A review by John Mountain
Directed by Antonio Negret
Written by George Richards
I've known at least two sets of identical twins in my lifetime. One set were brothers, the other sisters. The brothers lived in my neighborhood; the sisters were two girls I knew in school. To be quite honest with you, even though I don't creep out very easily, there was always something about them that I found somewhat...eerie. With the two sisters especially I always got the impression that one knew what the other was thinking and vice versa. As I got older I even began to suspect that one sister knew when the other was having an orgasm, but you could probably chalk that up to the perverted mind of a teenage boy.
Edmund and Gary Entin play identical twins with the power of telekinesis. These two bring a whole new meaning to the expression 'creepy little bastards.' To even wonder whether they use these powers for good is a complete waste of thought. They videotape their crimes and re-watch to see if they feel anything at the moment of their victim’s deaths. I wondered throughout the entire movie just what it was that they wanted to feel. Was it remorse? Was it pain? Personally for these two telekinetic terrors satisfaction for a job well done would be the acceptable emotion.

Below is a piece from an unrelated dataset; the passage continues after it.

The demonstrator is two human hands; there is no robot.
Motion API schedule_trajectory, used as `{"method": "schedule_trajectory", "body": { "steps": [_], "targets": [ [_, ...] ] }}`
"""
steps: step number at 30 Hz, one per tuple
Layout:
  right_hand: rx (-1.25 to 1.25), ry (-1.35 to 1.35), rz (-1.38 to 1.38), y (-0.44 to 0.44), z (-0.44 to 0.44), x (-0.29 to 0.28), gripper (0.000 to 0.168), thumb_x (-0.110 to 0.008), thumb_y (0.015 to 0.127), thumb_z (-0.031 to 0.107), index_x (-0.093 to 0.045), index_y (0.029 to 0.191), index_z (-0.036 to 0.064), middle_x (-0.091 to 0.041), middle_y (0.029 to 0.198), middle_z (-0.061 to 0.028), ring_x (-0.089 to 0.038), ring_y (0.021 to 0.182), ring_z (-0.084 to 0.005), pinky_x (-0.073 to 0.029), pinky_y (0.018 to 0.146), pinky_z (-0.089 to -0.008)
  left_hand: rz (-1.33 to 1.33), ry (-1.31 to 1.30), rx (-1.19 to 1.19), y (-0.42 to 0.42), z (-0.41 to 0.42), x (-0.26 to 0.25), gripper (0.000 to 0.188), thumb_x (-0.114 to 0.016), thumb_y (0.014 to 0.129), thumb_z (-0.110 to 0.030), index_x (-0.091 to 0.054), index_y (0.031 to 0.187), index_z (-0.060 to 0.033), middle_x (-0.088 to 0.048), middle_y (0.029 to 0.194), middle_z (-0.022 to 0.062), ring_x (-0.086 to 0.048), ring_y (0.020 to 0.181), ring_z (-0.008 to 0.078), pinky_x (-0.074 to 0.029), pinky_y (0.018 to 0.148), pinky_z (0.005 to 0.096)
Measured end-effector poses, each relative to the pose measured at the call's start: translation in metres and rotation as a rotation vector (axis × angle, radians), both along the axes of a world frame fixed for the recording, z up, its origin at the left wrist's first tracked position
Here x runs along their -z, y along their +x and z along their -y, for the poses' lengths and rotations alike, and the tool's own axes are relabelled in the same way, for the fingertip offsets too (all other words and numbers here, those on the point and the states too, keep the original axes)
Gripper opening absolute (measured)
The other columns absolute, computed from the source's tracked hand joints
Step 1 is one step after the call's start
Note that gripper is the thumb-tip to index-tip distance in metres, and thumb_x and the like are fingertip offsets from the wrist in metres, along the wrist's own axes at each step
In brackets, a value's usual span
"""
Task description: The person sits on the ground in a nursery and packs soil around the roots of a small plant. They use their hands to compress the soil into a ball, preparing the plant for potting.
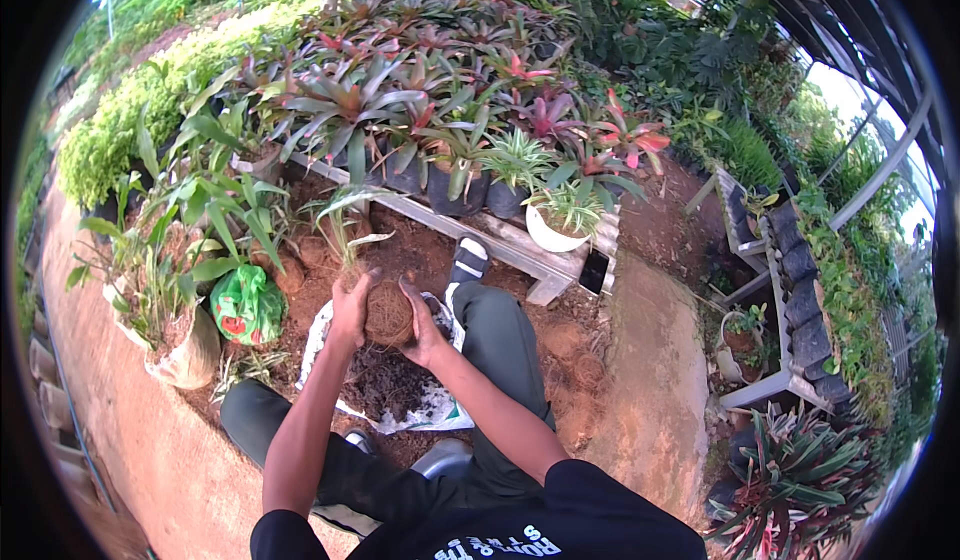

Orlando Jones is Detective Lampkin. Detective Lampkin is trying to get to the bottom of the deaths; all the while struggling with his own tragic past and attempting to figure out where the twins play a part in the whole thing. I mostly remember Jones from comedic roles such as Bedazzled and Evolution. It took me a while to warm up to his character here, but in the end I felt that it was a part that fit him well.
Seconds Apart is a good horror movie. There's enough gore to satisfy the gore-hounds, enough suspense for the easily frightened and enough black humor for the rest of us. The biggest crime the film commits is that it doesn't try for greatness. It's too bad, they were so very close.